Your instructions
How many lines below contain the word "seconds"? Answer with that number alone.

◆ ◆ ◆ ◆ ◆

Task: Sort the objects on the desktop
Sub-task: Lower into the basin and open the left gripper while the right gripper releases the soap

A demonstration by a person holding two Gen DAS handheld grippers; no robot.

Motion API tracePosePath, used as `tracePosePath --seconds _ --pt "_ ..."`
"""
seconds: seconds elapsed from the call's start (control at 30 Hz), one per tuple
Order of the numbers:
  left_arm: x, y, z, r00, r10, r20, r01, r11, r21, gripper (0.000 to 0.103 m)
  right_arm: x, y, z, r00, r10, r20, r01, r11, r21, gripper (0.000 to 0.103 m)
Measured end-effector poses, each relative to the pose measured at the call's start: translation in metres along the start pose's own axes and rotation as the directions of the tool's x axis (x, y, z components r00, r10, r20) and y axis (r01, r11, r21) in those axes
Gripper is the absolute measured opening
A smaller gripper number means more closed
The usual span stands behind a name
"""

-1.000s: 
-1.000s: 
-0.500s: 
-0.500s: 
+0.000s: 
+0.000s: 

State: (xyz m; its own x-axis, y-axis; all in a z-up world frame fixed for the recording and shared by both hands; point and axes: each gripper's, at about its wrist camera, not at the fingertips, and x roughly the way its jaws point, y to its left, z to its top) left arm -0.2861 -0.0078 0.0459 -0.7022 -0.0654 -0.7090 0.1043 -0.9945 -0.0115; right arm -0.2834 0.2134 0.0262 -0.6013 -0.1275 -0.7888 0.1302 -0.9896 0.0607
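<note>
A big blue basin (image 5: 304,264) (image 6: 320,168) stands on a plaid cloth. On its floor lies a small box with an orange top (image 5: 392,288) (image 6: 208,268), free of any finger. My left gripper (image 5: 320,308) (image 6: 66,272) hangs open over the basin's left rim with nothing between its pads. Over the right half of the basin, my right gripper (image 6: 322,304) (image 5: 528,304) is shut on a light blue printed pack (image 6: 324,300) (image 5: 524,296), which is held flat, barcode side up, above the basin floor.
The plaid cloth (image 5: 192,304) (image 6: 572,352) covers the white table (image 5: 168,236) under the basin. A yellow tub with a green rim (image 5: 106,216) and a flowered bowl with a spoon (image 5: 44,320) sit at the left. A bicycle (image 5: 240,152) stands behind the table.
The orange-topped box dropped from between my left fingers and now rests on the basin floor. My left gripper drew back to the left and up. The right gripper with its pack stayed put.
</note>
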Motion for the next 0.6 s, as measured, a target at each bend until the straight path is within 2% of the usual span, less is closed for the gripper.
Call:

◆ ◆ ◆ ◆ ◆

Written solution
2